§ **What you have to do**: What lines below contain the string "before"? List them all.
::: Recorded information
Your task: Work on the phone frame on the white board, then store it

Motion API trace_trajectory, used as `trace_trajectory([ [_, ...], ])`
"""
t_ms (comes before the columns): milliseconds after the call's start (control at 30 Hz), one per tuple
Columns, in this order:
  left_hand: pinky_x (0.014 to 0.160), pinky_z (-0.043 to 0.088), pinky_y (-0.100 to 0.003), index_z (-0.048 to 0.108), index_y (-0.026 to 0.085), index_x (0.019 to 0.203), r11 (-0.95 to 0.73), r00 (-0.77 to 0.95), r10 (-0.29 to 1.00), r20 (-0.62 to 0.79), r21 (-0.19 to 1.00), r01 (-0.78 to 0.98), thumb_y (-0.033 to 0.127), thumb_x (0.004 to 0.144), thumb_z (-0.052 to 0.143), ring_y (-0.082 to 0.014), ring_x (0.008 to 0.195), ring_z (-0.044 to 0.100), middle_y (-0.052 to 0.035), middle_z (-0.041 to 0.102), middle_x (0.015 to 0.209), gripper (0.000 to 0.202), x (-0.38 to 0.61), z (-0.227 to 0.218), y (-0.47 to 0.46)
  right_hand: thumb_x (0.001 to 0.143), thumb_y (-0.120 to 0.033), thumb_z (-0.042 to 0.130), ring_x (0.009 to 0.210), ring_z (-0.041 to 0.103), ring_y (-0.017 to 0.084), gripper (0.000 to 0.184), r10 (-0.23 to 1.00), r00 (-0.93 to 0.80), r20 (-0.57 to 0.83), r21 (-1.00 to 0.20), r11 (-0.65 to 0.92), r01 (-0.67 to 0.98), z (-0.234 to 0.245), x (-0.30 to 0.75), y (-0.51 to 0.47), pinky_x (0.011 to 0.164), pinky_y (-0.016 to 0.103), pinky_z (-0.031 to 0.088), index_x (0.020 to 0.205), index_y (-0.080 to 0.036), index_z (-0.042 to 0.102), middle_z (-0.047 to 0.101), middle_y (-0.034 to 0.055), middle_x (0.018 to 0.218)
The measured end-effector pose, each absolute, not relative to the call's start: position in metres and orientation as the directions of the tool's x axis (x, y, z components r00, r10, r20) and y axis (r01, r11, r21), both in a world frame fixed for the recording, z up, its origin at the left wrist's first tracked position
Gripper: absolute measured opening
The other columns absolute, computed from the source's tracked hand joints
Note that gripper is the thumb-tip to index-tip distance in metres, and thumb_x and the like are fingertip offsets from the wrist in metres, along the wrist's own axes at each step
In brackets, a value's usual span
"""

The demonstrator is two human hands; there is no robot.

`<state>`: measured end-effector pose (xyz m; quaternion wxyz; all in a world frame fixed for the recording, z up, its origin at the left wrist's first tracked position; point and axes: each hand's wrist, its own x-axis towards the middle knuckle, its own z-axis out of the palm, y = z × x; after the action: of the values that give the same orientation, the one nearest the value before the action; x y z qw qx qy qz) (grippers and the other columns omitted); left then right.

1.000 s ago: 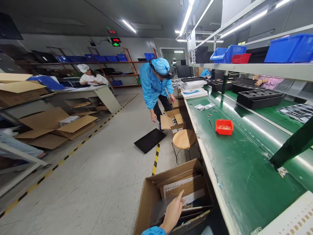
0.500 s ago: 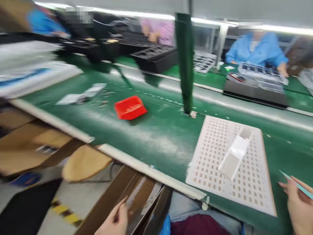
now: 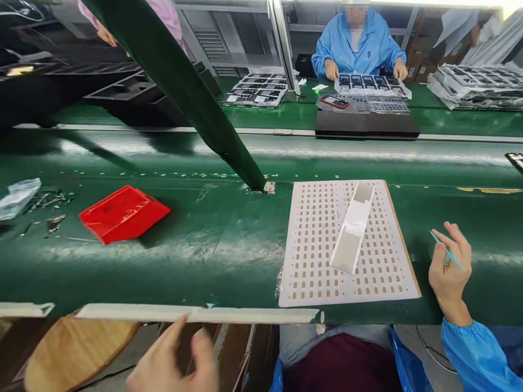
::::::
§ **Your solution**:
t_ms (comes before the columns): milliseconds after the call's start (control at 30 Hz), one per tuple
`<state>`: measured end-effector pose (xyz m; quaternion wxyz; all in a world frame fixed for the recording, z up, its origin at the left wrist's first tracked position; point and axes: each hand's wrist, its own x-axis towards the middle knuckle, its own z-axis out of the palm, y = z × x; after the action: of the values that give the same orientation, the one nearest the value before the action; x y z qw qx qy qz) (grippers and the other columns omitted); left then right.

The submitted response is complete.